GOAL OF THE EXERCISE >> The data below holds a line containing "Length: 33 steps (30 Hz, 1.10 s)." and a line containing "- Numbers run"; please quote exactly those two lines and every line between them, and nothing else.

SOURCE MATERIAL >>

____

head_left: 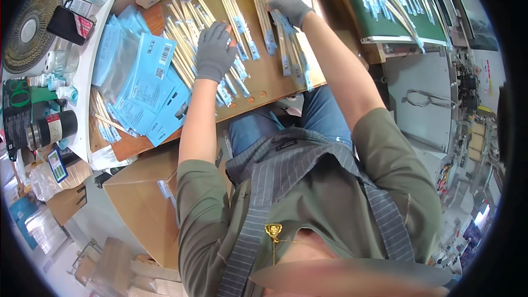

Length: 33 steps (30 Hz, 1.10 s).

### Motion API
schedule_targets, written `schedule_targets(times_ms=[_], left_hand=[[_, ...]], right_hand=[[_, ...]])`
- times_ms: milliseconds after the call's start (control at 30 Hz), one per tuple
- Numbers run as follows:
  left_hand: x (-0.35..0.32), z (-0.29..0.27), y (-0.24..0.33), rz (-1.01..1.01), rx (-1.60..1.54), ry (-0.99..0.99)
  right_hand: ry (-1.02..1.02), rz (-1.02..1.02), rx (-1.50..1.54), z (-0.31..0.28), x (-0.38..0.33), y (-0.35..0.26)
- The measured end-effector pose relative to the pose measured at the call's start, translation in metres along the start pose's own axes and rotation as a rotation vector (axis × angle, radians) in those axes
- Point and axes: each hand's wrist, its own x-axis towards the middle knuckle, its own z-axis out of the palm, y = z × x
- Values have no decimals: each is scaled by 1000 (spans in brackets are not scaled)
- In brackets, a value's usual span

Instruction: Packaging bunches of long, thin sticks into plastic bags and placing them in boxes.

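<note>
The left hand (215,54), in a grey glove, lies with fingers slightly spread on slim, pale sticks (180,44) in clear plastic sleeves with blue ends; whether it grips any, I cannot tell. The right hand (291,9), gloved alike, curls around a second bunch (289,49) above the brown table (264,80). Nearby flat blue bags (144,91) carry dark print, a barcode (165,53) and a square code (160,72).

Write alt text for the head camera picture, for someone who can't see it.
A person's gray-gloved left hand touches thin wrapped sticks on a brown table, while the gray-gloved right hand seems to hold another bunch. Blue packets lie at the left; more sticks lie on a green surface at upper right.
</note>
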Motion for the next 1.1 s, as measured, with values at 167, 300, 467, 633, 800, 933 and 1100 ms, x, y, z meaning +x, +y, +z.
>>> schedule_targets(times_ms=[167,300,467,633,800,933,1100], left_hand=[[3,1,2,3,3,-11],[4,1,1,-7,-8,-37],[5,0,0,15,-34,-13],[10,2,3,1,-78,27],[12,3,4,-53,-67,22],[15,0,9,-46,-62,58],[35,-7,30,93,-190,189]], right_hand=[[115,14,61,-2,-5,-4],[40,9,161,-1,0,6],[81,-66,156,10,5,13],[114,-24,-60,9,12,7],[236,-94,-574,26,13,-12],[172,-85,-510,29,20,-7],[42,-162,-334,33,31,10]])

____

WRITTEN SOLUTION >>
Length: 33 steps (30 Hz, 1.10 s).

### Motion API
schedule_targets, written `schedule_targets(times_ms=[_], left_hand=[[_, ...]], right_hand=[[_, ...]])`
- times_ms: milliseconds after the call's start (control at 30 Hz), one per tuple
- Numbers run as follows:

The answer has now been finished.